# Ctenid



## Techuser (Apr 16, 2006)




----------



## prankster705 (Apr 16, 2006)

Looks nice, and mean. Nice pics BTW.


----------



## Jmadson13 (Apr 16, 2006)

Very nice arachnid Thanks for sharing.


----------



## Gigas (Apr 16, 2006)

That is one gorgeous spider, ummm what is it


----------



## Steven (Apr 16, 2006)

woooowwwww  :drool: :drool: :drool: 
that's one d*mn good looking spider ! :worship: 
(are those common found in your area ?,... really nice! )

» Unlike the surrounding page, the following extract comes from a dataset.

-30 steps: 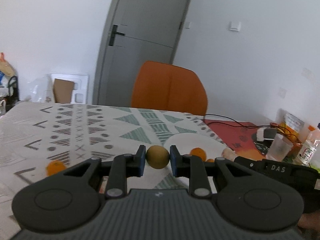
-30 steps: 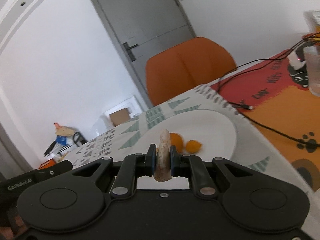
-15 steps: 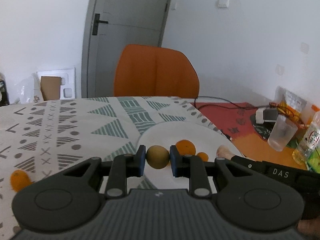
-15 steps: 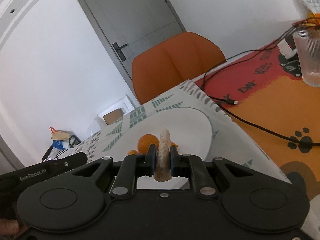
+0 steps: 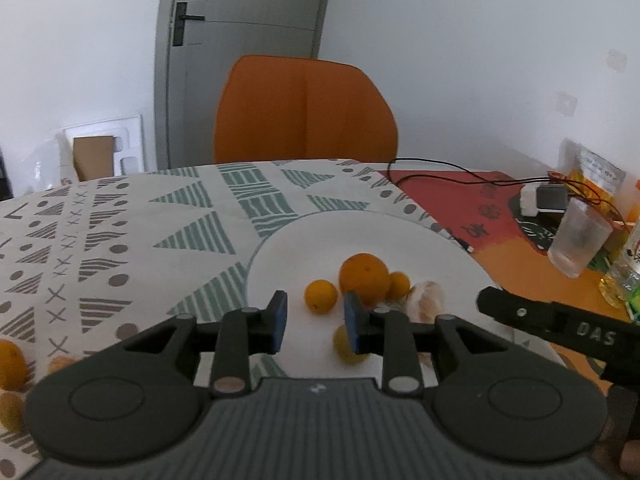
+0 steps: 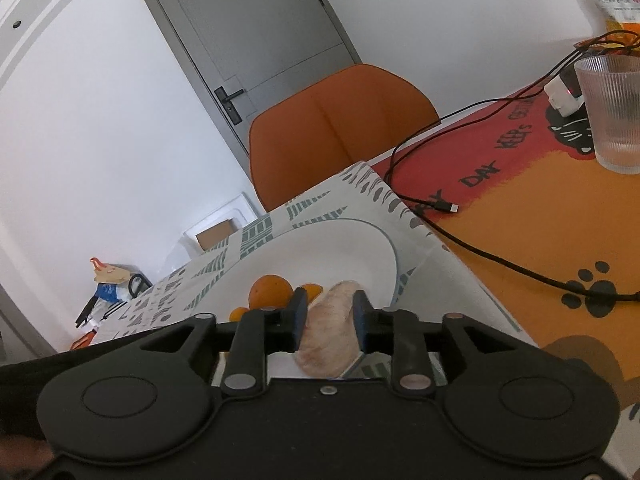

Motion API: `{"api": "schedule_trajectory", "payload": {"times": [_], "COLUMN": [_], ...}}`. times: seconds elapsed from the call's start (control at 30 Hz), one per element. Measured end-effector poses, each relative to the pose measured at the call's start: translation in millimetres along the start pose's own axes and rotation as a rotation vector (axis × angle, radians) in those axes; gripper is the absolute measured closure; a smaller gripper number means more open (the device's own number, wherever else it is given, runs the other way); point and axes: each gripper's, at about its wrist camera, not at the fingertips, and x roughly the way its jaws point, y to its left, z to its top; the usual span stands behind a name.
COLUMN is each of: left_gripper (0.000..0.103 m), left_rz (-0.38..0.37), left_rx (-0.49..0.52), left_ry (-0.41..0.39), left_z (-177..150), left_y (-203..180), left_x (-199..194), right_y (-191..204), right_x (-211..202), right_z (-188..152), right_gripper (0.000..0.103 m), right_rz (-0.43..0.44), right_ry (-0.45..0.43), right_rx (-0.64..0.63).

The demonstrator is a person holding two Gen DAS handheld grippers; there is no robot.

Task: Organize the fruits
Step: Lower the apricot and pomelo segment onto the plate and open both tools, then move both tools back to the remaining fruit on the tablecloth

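Observation:
A white plate (image 5: 320, 232) lies on the patterned tablecloth. On it sit a large orange (image 5: 363, 276), two small oranges (image 5: 320, 295), a yellow-brown round fruit (image 5: 347, 345) and a pale peeled piece (image 5: 426, 299). My left gripper (image 5: 315, 322) is open above the plate's near side, with the round fruit lying below its right finger. My right gripper (image 6: 327, 316) is open around the pale peeled piece (image 6: 330, 332), which rests on the plate (image 6: 352, 248); the large orange (image 6: 270, 290) is just beyond.
Loose oranges (image 5: 12, 364) lie on the cloth at the left. An orange chair (image 5: 304, 112) stands behind the table. A glass (image 5: 578, 242), a charger with cables (image 5: 540, 198) and bottles are on the orange mat at the right.
Both grippers have opened over the plate. The left one let go of the round fruit, now lying on the plate. The right one released the pale piece onto the plate.

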Motion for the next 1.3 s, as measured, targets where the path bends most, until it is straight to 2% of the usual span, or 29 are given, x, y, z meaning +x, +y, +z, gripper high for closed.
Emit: {"api": "schedule_trajectory", "payload": {"times": [0.1, 0.23, 0.3, 0.5, 0.57, 0.63, 0.9, 1.03, 1.1, 1.3], "left_gripper": [0.065, 0.050, 0.044, 0.026, 0.021, 0.019, 0.017, 0.010, 0.009, 0.008], "left_rz": [0.031, 0.057, 0.061, 0.091, 0.107, 0.127, 0.159, 0.192, 0.191, 0.197], "left_rx": [0.004, 0.001, -0.001, 0.008, -0.004, -0.018, -0.066, -0.083, -0.080, -0.094], "left_ry": [-0.001, -0.023, -0.033, -0.070, -0.096, -0.112, -0.141, -0.163, -0.171, -0.179], "left_z": [1.5, 1.9, 1.0, 0.3, 1.2, 1.4, -6.7, -11.2, -14.2, -27.5], "left_y": [1.9, 3.9, 4.4, 8.6, 13.2, 18.5, 41.5, 51.0, 55.6, 72.9], "left_x": [-4.3, -14.0, -19.2, -37.3, -46.0, -54.5, -83.4, -96.2, -103.9, -124.7], "right_y": [-1.3, 0.0, 2.0, 7.9, 10.9, 14.4, 32.4, 44.9, 54.2, 75.5], "right_x": [-1.0, -3.1, -6.1, -11.7, -13.2, -15.5, -31.6, -37.7, -41.9, -57.1], "right_z": [0.3, 1.8, 2.0, 1.7, 2.0, 3.0, 6.2, 4.0, 2.4, -1.5], "right_gripper": [0.073, 0.071, 0.061, 0.049, 0.048, 0.045, 0.023, 0.014, 0.006, 0.000], "right_rz": [0.020, 0.032, 0.025, 0.034, 0.039, 0.049, 0.039, 0.031, 0.033, 0.039], "right_ry": [-0.001, -0.004, -0.014, -0.018, -0.016, -0.021, -0.048, -0.054, -0.052, -0.063], "right_rx": [0.011, 0.011, 0.005, -0.001, -0.010, -0.020, -0.073, -0.116, -0.147, -0.201]}}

pictures are also outstanding !


----------



## Randolph XX() (Apr 16, 2006)

WOWWWW!!!!
one question. are those arboreal?i guess not, but they look sorta aboreal-ish


----------



## Galapoheros (Apr 16, 2006)

Weeeedoooogy!  Very wolfy looking.  Took 20 min to display the pics but the wait was worth it.


----------



## Techuser (Apr 16, 2006)

Thnx

Steven, not so common, its the only one i´ve found
Randolph, she stays mostly in the ground, but can climb the glass very well


----------



## Gigas (Apr 16, 2006)

What kinda camera are you using?and do you feel like getting me liek of 2those spids!


----------



## SebastianH (Apr 17, 2006)

Hi,

some idea what incredeable species that is?
Stunning pics.
Greetings, 
Sebastian


----------



## Crotalus (Apr 17, 2006)

Techuser said:
			
		

> Thnx
> 
> Steven, not so common, its the only one i´ve found
> Randolph, she stays mostly in the ground, but can climb the glass very well


Nice spider!
Where do you live?


----------



## spinnekop (Apr 18, 2006)

Techuser, your pictures are mindblowing :clap: 
I've never seen such a magnificent ctenid spider before. It looks like a Phoneutria sp. 
Where did you cought it?


----------



## Steven (Apr 18, 2006)

spinnekop said:
			
		

> It looks like a Phoneutria sp.
> Where did you cought it?


no,...Phoneutria's are ugly   :liar: 
this spider is simply gorgous :drool: 

If i remember correctly he was from Brazil :?


----------



## bistrobob85 (Apr 18, 2006)

I'd be very constructive for all of us if we could find out what ssp it is... Thats a REALLY beautiful spider... 

 phil.


----------



## Natco (Apr 18, 2006)

I have to agree.  Whatever that is it is incredible, and we need to know what it is.  Well done.:clap:


----------



## Galapoheros (Apr 19, 2006)

I want to say again that I really like those pics.  I like the style.  In a spooky way, they go with your avatar.  Interesting that know one has ID'd that spider yet.


----------



## Techuser (Apr 21, 2006)

Someone told me that its a Oligoctenus medius
but can´t be sure, i couldnt find a pic of that specie


----------



## sammyp (Apr 21, 2006)

what a gorgeous beast!:drool: I want one... great shots btw


----------



## Scolopendra55 (Apr 21, 2006)

Friggin stunning!!! Do you catch all of your spiders? Dosen't everybody wish they lived in Brazil


----------



## Techuser (Apr 22, 2006)

I catch all but the tarantulas


----------



## Steven (Apr 23, 2006)

sorry for going offtopic,... but is that a Hieronymus Bosch signature ?
seems like you're into the same art-style as me,... i remember you having a HR Giger background on one of your pictures  
and you got a great taste in spiders !!!

:worship: :worship: :worship:


----------



## NotaSpider (Jun 9, 2006)

If this constitutes a bump then I'm sorry (not ).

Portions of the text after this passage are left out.